Ledger Patches Vulnerability Following $600k Theft

Ledger is one of the biggest names in crypto security. The tech startup has long produced its trademark “Nano” hardware wallets, often recommended as the starting point for keeping your digital assets safe. Yet, apparently, even titans can fall, as Ledger was yesterday targeted in a hack that resulted in users losing nearly USD $600k (AUD $900k) worth of funds.

Phishing Attack Gave Hacker Entrance 

In a statement to the public, Ledger announced that the hacker managed to access the backdoor code for Ledger Connect Kit through a phishing attack on a former employee. Once entry was gained, the thief published a “malicious code” that essentially re-routed transactions made via the Connect Kit directly to their wallet.

The result was the loss of nearly a million dollars, as transactions made on decentralised applications (dApps) were syphoned into someone else’s pocket. Crypto security company Blockaid believes that anywhere between 500 and 1,000 wallets suffered losses, and that it wasn’t only Ledger users that were victimised.

In a Twitter post, Ledger confirmed that the malicious code had been active for about five years before being taken down.

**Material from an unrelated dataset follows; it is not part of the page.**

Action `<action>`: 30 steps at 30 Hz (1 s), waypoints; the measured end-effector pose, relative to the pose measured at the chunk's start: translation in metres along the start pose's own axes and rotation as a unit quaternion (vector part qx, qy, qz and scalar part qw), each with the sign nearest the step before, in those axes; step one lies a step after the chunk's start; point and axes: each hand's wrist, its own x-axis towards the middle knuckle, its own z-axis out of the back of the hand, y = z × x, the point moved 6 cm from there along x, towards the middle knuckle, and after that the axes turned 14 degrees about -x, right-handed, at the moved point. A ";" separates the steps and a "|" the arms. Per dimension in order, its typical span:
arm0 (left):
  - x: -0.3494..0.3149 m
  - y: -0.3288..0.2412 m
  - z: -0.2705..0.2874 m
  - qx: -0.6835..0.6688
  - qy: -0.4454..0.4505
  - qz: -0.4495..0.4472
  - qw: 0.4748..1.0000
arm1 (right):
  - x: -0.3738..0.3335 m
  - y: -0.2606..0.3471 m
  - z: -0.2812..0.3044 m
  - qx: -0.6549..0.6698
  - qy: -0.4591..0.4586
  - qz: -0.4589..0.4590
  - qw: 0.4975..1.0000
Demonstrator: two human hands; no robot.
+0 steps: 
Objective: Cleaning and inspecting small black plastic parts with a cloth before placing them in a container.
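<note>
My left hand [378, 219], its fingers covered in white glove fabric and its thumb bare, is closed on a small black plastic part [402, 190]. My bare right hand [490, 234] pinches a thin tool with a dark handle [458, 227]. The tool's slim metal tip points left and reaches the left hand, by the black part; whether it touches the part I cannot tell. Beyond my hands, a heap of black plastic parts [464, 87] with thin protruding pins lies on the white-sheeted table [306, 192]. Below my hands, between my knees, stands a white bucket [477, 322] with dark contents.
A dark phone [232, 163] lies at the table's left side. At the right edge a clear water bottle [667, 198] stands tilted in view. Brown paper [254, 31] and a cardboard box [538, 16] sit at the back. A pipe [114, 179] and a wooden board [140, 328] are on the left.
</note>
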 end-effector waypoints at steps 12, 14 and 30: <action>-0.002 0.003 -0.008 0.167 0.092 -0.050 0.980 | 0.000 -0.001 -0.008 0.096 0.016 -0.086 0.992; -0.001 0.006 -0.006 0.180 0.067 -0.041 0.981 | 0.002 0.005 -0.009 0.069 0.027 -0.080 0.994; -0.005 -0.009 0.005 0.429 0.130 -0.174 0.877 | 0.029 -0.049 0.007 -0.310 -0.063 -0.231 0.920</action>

Following from that social media statement, Ledger also said:

We are filing a complaint and working with law enforcement on the investigation to find the attacker.

Ledger

It’s worth noting that the hardware wallets not connected to the internet remained completely safe. Access to the private keys was not granted – only those who made transactions from their wallets onto a third-party DeFi app were targeted. 

Still, the hack is a heavy blow for Ledger, which prides itself on being the paramount of security in the crypto industry. It will take time and excellent public communication for the company to rebuild the trust it had previously earned.